We note that while our paper is not directed toward the specific assumed reliability values to employ in the absence of sample-based group-level reliabilities, our demonstrations indicate the importance of using more conservative assumed reliability values in situations where either sample-based reliabilities are not reported or missing altogether. In particular, for RQ1, the findings across the three scenarios suggest that researchers should rely on the average sample-based reliability (as opposed to an assumed literature-based reliability) for missing reliability values when meaningful percentages (e.g., 30 % or more) of the sample-based predictor and criterion reliabilities are available. That is, the findings from Scenario 1, which relied on the average sample-based reliability value for missing reliabilities, were more conservative in comparison with the findings for Scenarios 2 and 3 that relied on assumed population values for missing reliabilities.

Importantly, our illustrative analyses provide guidance to primary and meta-analytic researchers in regard to how to correct group-level correlations for unreliability in the predictor, criterion, or both whenever and in whatever proportions the artifact information is available. As such, the conduct of these demonstrations is consistent with LeBreton et al. (2014) and Burke et al.’s (2014) calls for using more accurate and reasonable reliability estimates when correcting correlations for measurement error. Also, our work suggests a need for primary researchers to attend more to estimating and reporting the reliability of aggregated measures to facilitate the estimation of corrected correlations. This need is particularly evident in regard to the reporting of criterion reliabilities in group-level studies, as the largest percentage of available criterion reliabilities for any meta-analysis included herein was 36 %. As noted above, in scenarios where predictor and criterion reliability information is missing, our findings point to the need to give consideration to the use of available (average) ICCs and other sample-based reliabilities as opposed to the reliance on assumed, literature-based population reliabilities. While our findings do not address the accuracy of parameter estimates, they do point to the possible conservative nature of findings based on the use of sample-based reliabilities in both primary and meta-analytic studies.

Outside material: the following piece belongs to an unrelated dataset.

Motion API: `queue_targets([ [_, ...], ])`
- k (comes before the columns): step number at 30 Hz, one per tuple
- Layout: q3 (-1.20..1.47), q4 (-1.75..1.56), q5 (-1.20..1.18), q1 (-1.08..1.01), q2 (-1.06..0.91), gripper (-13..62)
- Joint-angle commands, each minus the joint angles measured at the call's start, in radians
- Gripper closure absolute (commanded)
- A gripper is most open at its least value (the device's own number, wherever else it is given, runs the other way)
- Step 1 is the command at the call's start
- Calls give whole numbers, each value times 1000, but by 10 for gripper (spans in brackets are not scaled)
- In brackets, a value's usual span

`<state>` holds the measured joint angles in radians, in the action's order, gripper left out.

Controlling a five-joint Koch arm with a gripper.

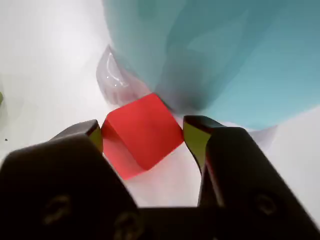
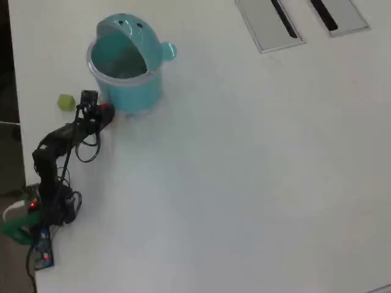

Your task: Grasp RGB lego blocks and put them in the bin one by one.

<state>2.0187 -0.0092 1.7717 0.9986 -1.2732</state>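
Note:
A red block (image 1: 145, 132) lies on the white table right against the foot of the teal bin (image 1: 220, 55). My gripper (image 1: 144, 127) is open around it, one fingertip (image 1: 94, 132) at the block's left edge and the other (image 1: 194, 135) a small gap off its right corner. From overhead, the gripper (image 2: 101, 113) reaches to the bin's (image 2: 125, 76) lower left side, where the red block (image 2: 108, 112) peeks out. The bin's lid is flipped up and back. A yellow-green block (image 2: 66, 102) rests on the table left of the gripper.
The arm's base (image 2: 43, 207) and its cables sit near the table's left edge in the overhead view. Two grey recessed panels (image 2: 269, 24) (image 2: 339, 15) with dark slots lie at the top right. White tabletop stretches to the right of the bin.

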Motion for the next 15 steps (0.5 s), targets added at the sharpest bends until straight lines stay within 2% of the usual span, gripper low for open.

In conclusion, this investigation presented a rationale and procedures for using sample-based predictor and criterion reliability information to estimate relationships between group-level variables within primary and meta-analytic studies. Given that lack of complete reliability data is a common problem in psychological and organizational research, a primary contribution of this study is the illustration of how to handle situations with varying levels of reported group reliability information and the implications of assumptions made (i.e., treatment of reliabilities as assumed fixed vs. sample-based) when correcting correlations based on aggregated data. Our understanding regarding the accuracy of meta-analytic findings at the group-level can be advanced through future simulation work examining different levels of availability of reliability information, different means for estimating population-level reliabilities for primary studies with missing reliability values, and with respect to the number of respondents per group. These recommendations are offered in the spirit of improving meta-analytic parameter estimates and our understanding of relationships between constructs at the group-level of analysis.